## Work instruction
Please repeat each line of the data exactly, with nothing left out.

-.-.-

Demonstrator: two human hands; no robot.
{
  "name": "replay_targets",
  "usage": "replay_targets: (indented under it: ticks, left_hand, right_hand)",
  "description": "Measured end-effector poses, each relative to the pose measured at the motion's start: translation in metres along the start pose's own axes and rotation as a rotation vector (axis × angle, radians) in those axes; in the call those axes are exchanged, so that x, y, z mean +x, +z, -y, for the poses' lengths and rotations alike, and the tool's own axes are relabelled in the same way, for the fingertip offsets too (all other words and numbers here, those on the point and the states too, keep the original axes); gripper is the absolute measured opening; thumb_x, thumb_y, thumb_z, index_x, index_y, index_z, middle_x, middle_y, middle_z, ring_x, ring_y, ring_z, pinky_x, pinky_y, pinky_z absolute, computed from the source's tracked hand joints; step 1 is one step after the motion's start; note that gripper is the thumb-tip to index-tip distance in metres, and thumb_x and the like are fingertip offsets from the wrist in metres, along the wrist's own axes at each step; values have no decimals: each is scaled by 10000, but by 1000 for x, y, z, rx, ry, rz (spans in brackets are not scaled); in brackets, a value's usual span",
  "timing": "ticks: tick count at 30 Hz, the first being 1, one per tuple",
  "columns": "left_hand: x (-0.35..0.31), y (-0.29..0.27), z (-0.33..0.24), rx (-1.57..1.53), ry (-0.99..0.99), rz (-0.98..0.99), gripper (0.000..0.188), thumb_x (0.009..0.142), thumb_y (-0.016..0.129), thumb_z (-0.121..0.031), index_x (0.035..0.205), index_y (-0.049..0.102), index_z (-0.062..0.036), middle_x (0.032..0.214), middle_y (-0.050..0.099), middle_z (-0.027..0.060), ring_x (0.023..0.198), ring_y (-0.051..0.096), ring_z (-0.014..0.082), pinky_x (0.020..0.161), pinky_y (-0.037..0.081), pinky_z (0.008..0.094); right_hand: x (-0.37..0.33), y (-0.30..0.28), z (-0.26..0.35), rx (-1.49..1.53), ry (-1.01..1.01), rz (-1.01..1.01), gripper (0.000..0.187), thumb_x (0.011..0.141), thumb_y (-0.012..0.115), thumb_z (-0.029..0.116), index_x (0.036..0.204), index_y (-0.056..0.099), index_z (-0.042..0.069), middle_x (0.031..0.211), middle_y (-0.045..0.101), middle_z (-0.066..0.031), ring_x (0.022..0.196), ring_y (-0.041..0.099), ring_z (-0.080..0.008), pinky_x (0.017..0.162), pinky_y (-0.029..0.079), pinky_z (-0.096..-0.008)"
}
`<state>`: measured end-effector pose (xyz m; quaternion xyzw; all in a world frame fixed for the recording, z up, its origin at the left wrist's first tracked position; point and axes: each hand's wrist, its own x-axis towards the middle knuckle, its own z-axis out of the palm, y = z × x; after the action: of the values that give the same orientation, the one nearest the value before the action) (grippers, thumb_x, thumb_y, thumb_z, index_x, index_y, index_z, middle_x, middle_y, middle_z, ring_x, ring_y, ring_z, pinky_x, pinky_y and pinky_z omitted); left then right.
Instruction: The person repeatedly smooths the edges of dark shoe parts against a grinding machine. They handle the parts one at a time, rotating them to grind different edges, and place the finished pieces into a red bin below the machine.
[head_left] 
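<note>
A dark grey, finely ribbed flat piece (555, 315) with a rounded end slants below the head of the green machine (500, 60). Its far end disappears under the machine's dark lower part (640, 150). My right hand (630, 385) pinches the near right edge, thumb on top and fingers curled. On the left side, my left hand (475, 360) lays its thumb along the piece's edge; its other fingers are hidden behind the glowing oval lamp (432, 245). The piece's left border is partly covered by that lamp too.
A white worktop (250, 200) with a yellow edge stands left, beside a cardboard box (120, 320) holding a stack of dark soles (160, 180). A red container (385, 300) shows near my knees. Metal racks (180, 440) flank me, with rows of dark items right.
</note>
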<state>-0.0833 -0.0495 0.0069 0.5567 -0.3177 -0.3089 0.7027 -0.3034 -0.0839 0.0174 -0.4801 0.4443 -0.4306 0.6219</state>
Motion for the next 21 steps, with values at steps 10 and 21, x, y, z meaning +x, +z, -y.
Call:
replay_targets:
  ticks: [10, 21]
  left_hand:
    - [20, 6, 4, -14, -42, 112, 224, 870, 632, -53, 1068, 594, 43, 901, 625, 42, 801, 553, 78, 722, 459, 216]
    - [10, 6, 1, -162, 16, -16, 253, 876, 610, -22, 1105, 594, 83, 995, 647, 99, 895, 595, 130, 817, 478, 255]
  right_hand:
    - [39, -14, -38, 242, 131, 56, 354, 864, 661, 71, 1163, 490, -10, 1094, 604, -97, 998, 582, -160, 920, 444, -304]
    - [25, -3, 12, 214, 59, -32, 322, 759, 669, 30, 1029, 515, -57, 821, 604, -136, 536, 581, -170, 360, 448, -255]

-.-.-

## Result
Demonstrator: two human hands; no robot.
{
  "name": "replay_targets",
  "usage": "replay_targets: (indented under it: ticks, left_hand, right_hand)",
  "description": "Measured end-effector poses, each relative to the pose measured at the motion's start: translation in metres along the start pose's own axes and rotation as a rotation vector (axis × angle, radians) in those axes; in the call those axes are exchanged, so that x, y, z mean +x, +z, -y, for the poses' lengths and rotations alike, and the tool's own axes are relabelled in the same way, for the fingertip offsets too (all other words and numbers here, those on the point and the states too, keep the original axes); gripper is the absolute measured opening; thumb_x, thumb_y, thumb_z, index_x, index_y, index_z, middle_x, middle_y, middle_z, ring_x, ring_y, ring_z, pinky_x, pinky_y, pinky_z absolute, computed from the source's tracked hand joints; step 1 is one step after the motion's start; note that gripper is the thumb-tip to index-tip distance in metres, and thumb_x and the like are fingertip offsets from the wrist in metres, along the wrist's own axes at each step; values have no decimals: each is scaled by 10000, but by 1000 for x, y, z, rx, ry, rz (spans in brackets are not scaled); in brackets, a value's usual span",
  "timing": "ticks: tick count at 30 Hz, the first being 1, one per tuple",
  "columns": "left_hand: x (-0.35..0.31), y (-0.29..0.27), z (-0.33..0.24), rx (-1.57..1.53), ry (-0.99..0.99), rz (-0.98..0.99), gripper (0.000..0.188), thumb_x (0.009..0.142), thumb_y (-0.016..0.129), thumb_z (-0.121..0.031), index_x (0.035..0.205), index_y (-0.049..0.102), index_z (-0.062..0.036), middle_x (0.032..0.214), middle_y (-0.050..0.099), middle_z (-0.027..0.060), ring_x (0.023..0.198), ring_y (-0.051..0.096), ring_z (-0.014..0.082), pinky_x (0.020..0.161), pinky_y (-0.037..0.081), pinky_z (0.008..0.094); right_hand: x (-0.37..0.33), y (-0.30..0.28), z (-0.26..0.35), rx (-1.49..1.53), ry (-1.01..1.01), rz (-1.01..1.01), gripper (0.000..0.187), thumb_x (0.011..0.141), thumb_y (-0.012..0.115), thumb_z (-0.029..0.116), index_x (0.036..0.204), index_y (-0.056..0.099), index_z (-0.042..0.069), middle_x (0.031..0.211), middle_y (-0.045..0.101), middle_z (-0.066..0.031), ring_x (0.022..0.196), ring_y (-0.041..0.099), ring_z (-0.080..0.008), pinky_x (0.017..0.162), pinky_y (-0.029..0.079), pinky_z (-0.096..-0.008)"
}
`<state>`: measured end-effector pose (xyz m; quaternion xyzw; all in a world frame fixed for the recording, z up, its origin at the left wrist's first tracked position; point and axes: each hand's wrist, its own x-axis towards the middle knuckle, its own z-axis out of the palm, y = z × x; after the action: of the values that give the same orientation, the one nearest the value before the action) (grippers, thumb_x, thumb_y, thumb_z, index_x, index_y, index_z, middle_x, middle_y, middle_z, ring_x, ring_y, ring_z, pinky_x, pinky_y and pinky_z omitted); left then right.
Instruction: The person repeatedly smooths the edges of dark shoe parts against a grinding machine. They handle the parts one at a time, rotating them to grind different edges, and place the finished pieces into a red bin below the machine.
[head_left] 
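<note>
A dark grey, finely ribbed flat piece (555, 315) with a rounded end slants below the head of the green machine (500, 60). Its far end disappears under the machine's dark lower part (640, 150). My right hand (630, 385) pinches the near right edge, thumb on top and fingers curled. On the left side, my left hand (475, 360) lays its thumb along the piece's edge; its other fingers are hidden behind the glowing oval lamp (432, 245). The piece's left border is partly covered by that lamp too.
A white worktop (250, 200) with a yellow edge stands left, beside a cardboard box (120, 320) holding a stack of dark soles (160, 180). A red container (385, 300) shows near my knees. Metal racks (180, 440) flank me, with rows of dark items right.
</note>
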<state>-0.0833 -0.0495 0.0069 0.5567 -0.3177 -0.3089 0.7027 -0.3034 -0.0839 0.0174 -0.4801 0.4443 -0.4306 0.6219</state>
Motion for the next 21 steps, with values at steps 10 and 21, x, y, z meaning +x, +z, -y.
Call:
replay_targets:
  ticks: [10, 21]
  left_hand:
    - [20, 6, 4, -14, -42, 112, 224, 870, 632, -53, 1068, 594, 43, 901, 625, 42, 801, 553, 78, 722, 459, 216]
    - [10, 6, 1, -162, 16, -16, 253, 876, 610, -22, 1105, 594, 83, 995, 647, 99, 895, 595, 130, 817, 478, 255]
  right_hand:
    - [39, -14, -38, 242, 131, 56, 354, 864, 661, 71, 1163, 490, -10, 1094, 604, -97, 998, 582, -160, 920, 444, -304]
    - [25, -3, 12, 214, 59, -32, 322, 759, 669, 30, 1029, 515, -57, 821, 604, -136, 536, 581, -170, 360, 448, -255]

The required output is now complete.